Subject: Midterm Assignment - Machine Learning Project
Dear Students,
As part of the midterm evaluation, you are required to complete a machine learning project. This project will involve applying the concepts we have learned in the course so far, including clustering, binary classification, and model selection.
Assignment Details:
The midterm assignment needs you to complete a clustering and a binary classification task.
1 Clustering Task:
You have been provided with two single-cell datasets:
[NS5007 1 clustering_rawCounts.csv]: Raw counts matrix of single-cell gene expression.
[NS5007 1 clustering_CLR_Transform.csv]: CLR transformed matrix of
single-cell gene expression.
The single-cell dataset of the spinal cord contains 1116 rows of cells and 3000 columns of variable genes plus one column of the original label (first column). Central Log Ratio (CLR) transformation of the expression of each gene in a cell can be described as the logarithmic transformation of the ratio of gene expression to the geometric mean of all gene expressions, so the mean of gene expression across the cell will be centralized to 0. You need to perform. a clustering analysis on the Spinal Cord single-cell dataset before and after CLR centralization.
The report requirements or questions that you have to answer in the clustering part:
Describe the overall methodology of your clustering. (5 points)
Discuss the differences in the clustering results before and after centralization. (15 points)
What insights did you gain from these analyses? (10 points)
2 Binary Classification Task:
You have been provided with a training dataset and a testing dataset: [NS5007 2 Train.csv]: The training dataset of the brain stroke data.
[NS5007 2 Test.csv]: The testing dataset of the brain stroke data should be used in the finalized model.

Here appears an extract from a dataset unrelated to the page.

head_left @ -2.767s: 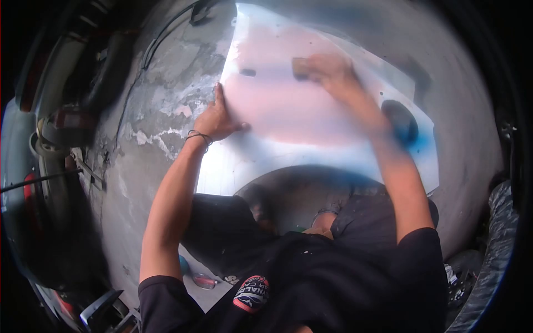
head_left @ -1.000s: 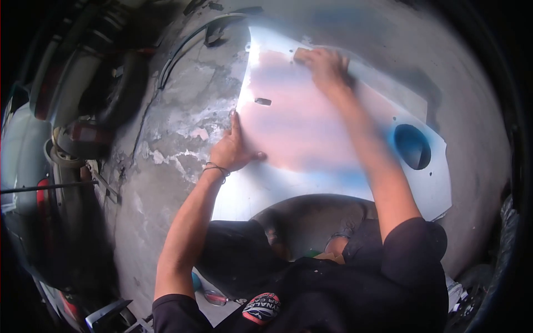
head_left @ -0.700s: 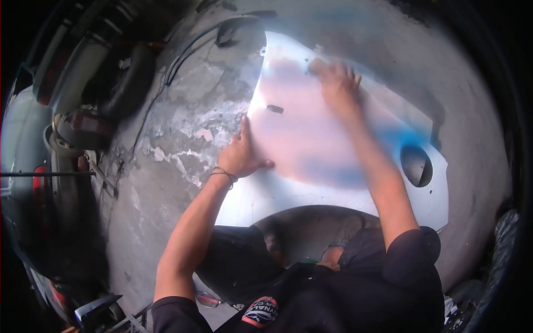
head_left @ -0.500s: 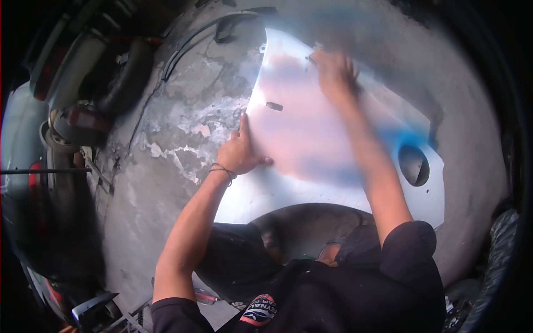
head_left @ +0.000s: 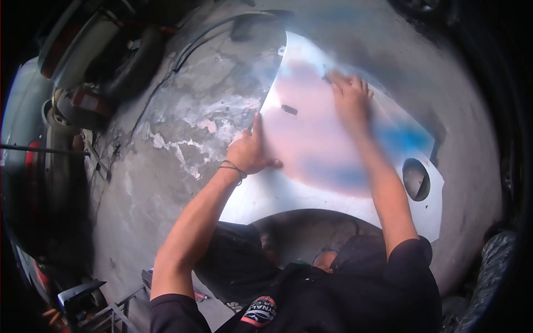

The brain stroke dataset contains 10 columns of features plus one column of stroke. Training dataset has 735 true cases (column ‘stroke’ labeled as 1) and 6105 false cases (column ‘stroke’ labeled as 0). Testing dataset has 48 true cases and 444 false cases. So, you are going to predict the column "stroke" by using the rest of the 10 columns.
1) train at least two different binary classification models on the training dataset and draw a Bias Variance Plot.
2) Evaluate the performance of these models and select the best one using appropriate metrics (Diagnostic, Hyperparameter......) .
3) Use the selected model to make predictions on the test dataset
The report requirements or questions that you have to answer in the binary classification part:
Describe the overall methodology. (5 points)
Which classification models did you use and why? (10 points) How did you handle missing values in the dataset? (5 points) Please discuss the bias or variance of your model? (5 points) What other preprocessing steps did you take? (5 points)
How did you evaluate their performance? (10 points)
Which model performed the best, and why do you think this is the case? (5 points)
How well did your selected model perform. on the test dataset? (10 points)
Were there any issues or challenges? (5 points) How might the model be improved? (10 points)
Submission Guidelines:
Please submit your code in a Jupyter notebook (".ipynb" file). Your notebook should include comments explaining your code and decisions throughout the project.
In addition to the code, you are required to submit a report (Word or PDF) discussing your findings. Your report show provides and describes any diagnostic plots or tables used in your analysis.
You should write a 3-6 page report, and the deadline for this assignment is 31th Oct. This assignment will test your understanding of the course material and your ability to apply these concepts to real-world data. If there are any questions, please reach out to us.